In this problem, we are given an array of integers but this array has duplicate integers too.
Also, one condition is always applied that if my input array is of size n, then, the integers in the array can range between 0 to n-1. Here, we have an array with repeated values and our task is to find the values that are repeated more than once. Let's see the input and output of this problem:
Input: [2, 7, 1, 4, 1, 7, 8, 2, 8]
Output: 2, 7, 1, 8
The Brute Force or naive approach for this algorithm is, in every iteration we can compare a single element with the rest of the elements and find out the repeated numbers. This method will take O(1) constant space but O(n2) time complexity.
Another approach is we can build a Hashmap where the keys are the elements of the array and the value will be the number of their occurrences. For this approach, the time complexity will be O(n) but the Hashmap will require extra space O(n). We want a solution with time complexity of O(n) and O(1) space.
Let me give you a little hint. We are sure with one thing that if the input array size is n then the elements in the array will be in the range 0 to n-1. So, we can use the input array as a Hashmap itself. Think about this. Try finding a solution using this hint and then read ahead.
Let's see how we are going to achieve this.
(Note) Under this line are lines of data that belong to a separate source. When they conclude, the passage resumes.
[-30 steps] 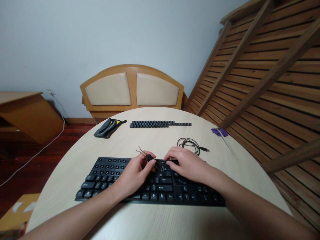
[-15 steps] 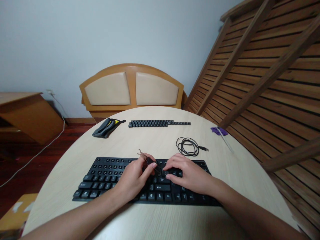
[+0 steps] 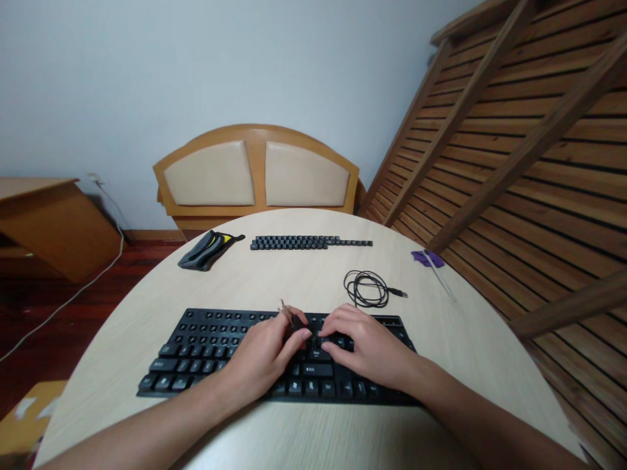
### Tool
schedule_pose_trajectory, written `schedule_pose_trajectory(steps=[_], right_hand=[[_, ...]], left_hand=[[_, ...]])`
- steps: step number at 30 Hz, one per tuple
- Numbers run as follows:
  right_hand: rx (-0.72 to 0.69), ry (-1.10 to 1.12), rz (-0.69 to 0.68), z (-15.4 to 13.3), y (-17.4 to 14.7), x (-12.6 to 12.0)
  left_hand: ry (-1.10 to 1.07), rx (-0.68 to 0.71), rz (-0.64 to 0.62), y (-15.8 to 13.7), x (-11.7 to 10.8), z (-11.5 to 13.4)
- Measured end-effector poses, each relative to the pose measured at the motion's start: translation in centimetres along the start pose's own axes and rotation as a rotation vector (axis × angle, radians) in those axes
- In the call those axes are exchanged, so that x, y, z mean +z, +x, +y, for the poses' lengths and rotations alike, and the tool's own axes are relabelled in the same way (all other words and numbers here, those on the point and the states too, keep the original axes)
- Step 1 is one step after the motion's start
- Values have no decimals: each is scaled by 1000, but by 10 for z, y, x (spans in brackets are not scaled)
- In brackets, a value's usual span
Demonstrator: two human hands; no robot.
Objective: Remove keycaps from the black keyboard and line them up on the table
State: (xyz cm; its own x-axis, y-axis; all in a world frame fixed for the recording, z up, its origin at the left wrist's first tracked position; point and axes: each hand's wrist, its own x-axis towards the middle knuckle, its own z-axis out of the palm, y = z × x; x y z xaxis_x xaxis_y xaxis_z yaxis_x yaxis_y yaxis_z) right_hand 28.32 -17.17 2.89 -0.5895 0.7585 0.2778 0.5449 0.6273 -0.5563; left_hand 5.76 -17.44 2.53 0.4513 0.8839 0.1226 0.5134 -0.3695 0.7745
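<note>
A black keyboard (image 3: 318,370) lies across the near part of the table, with bare switches showing in its upper left rows and keycaps in its lower rows. Above its right-middle keys, my left hand (image 3: 267,349) is closed on a small dark tool with thin wires, seemingly a keycap puller (image 3: 296,322); brownish strands stick up from it. The wire ends reach down to a key near the Enter key, partly hidden by fingers. My right hand (image 3: 365,339) rests over the keyboard's right side, thumb and index finger slightly apart beside that same key, with nothing visible held.
Removed keycaps (image 3: 289,243) stand in neat rows at the table's far side. A coiled black USB cable (image 3: 367,289) lies behind my right hand. Far left is a black-and-yellow pouch (image 3: 208,251); far right, a purple cloth (image 3: 427,259) with a thin stick (image 3: 441,277).
My left hand has shifted slightly right with the tool, whose strands now stand more upright. The right hand stays at almost the same place, its fingertips a little nearer the key.
</note>
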Motion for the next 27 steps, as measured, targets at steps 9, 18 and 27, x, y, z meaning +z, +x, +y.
schedule_pose_trajectory(steps=[9, 18, 27], right_hand=[[34, 7, -5, -3, -1, -2], [-14, -73, 33, 0, -1, 8], [-60, -46, 89, 7, -1, 14]], left_hand=[[-78, 3, -39, 1, 1, -4], [-309, -47, -58, 3, 0, -5], [-398, -51, -61, 4, 0, -6]])
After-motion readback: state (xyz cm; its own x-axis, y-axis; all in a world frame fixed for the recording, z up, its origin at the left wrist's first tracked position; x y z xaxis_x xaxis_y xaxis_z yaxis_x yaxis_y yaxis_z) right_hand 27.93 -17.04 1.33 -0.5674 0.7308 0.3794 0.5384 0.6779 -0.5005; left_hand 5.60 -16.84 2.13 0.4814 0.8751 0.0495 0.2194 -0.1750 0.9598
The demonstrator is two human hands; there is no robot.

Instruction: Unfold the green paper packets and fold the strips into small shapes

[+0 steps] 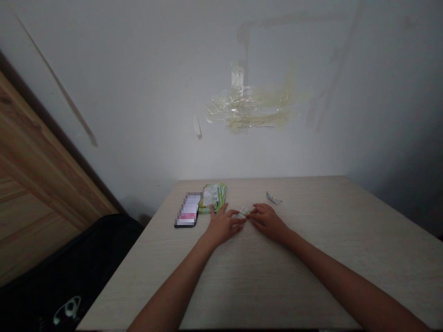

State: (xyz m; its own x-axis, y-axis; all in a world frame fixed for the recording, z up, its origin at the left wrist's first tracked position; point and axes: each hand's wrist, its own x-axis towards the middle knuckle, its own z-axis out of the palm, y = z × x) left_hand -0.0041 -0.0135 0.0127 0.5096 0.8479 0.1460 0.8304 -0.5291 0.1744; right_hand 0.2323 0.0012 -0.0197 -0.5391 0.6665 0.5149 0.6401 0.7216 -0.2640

Consider the input array is arr = [2, 3, 2, 3, 1]. For each element, we need to store the number of occurrences of that number at its index itself. What does this mean?
Example: The first element in the array is 2, so, its number of occurrences should be stored at the position arr[2]. Similarly, the next element is 3, then the number of occurrences of element 3 should be stored at arr[3]. But these positions are not empty, they already have some values. That is arr[2], arr[3] already have some values stored. So, we have to come up with something, where we can store the number of occurrences and also know the original value at that position. That is at the position arr[2], we can store the number of occurrences of element 2 and also know the original value that is 2.
This all sounds so difficult but is achieved with a simple formula. At each iteration, we are going to use this:
arr[arr[i] % n] += n
Let's see how this formula works for each iteration:
The input array is: [2, 3, 2, 3, 1] and size, n=5
For i = 0, arr[arr[i] % n] += n
arr[arr[0] % 5] += 5
arr[2%5] += 5
arr[2] += 5
arr[2] = arr[2] + 5
arr[2] = 7
So, the array is arr = [2, 3, 7, 3, 1]
For i = 1,
arr[arr[1] % 5] += 5
arr[3%5] += 5
arr[3] += 5
arr[3] = arr[3] + 5
arr[3] = 8
So, the array is arr = [2, 3, 7, 8, 1]
For i = 2,
arr[arr[2] % 5] += 5
arr[7%5] += 5
arr[2] += 5
arr[2] = arr[2] + 5
arr[2] = 12
So, the array is arr = [2, 3, 12, 8, 1]
For i = 3,
arr[arr[3] % 5] += 5
arr[8%5] += 5
arr[3] += 5
arr[3] = arr[3] + 5
arr[3] = 13
So, the array is arr = [2, 3, 12, 13, 1]
For i = 4,
arr[arr[4] % 5] += 5
arr[1%5] += 5
arr[1] += 5
arr[1] = arr[1] + 5
arr[2] = 7
So, the array is arr = [2, 8, 12, 13, 1]
Now, this is the modified array we have got after using the formula. Now, to find out the occurrence of each element, we use
Occurence of i = arr[i]/5
Occurence of 0 = arr[0]/5 = 2/5 = 0
Occurence of 1 = arr[1]/5 = 8/5 = 1
Occurence of 2 = arr[2]/5 = 12/5 = 2
Occurence of 3 = arr[3]/5 = 13/5 = 2
Occurence of 4 = arr[4]/5 = 1/5 = 0
That's it! We got the occurrences of each element from 0 to n-1 in O(n) time complexity and constant space. Let's see the implementation of the same in Python3:
def repeat_num(arr, n):
for i in range(0, n):
index = arr[i] % n
arr[index] += n
for i in range(0, n):
if (arr[i] / n) >= 2:
print(i, end=", ")
# Driver code
arr = [2, 7, 1, 4, 1, 7, 8, 2, 8]
n = len(arr)
repeat_num(arr, n)
1, 2, 7, 8,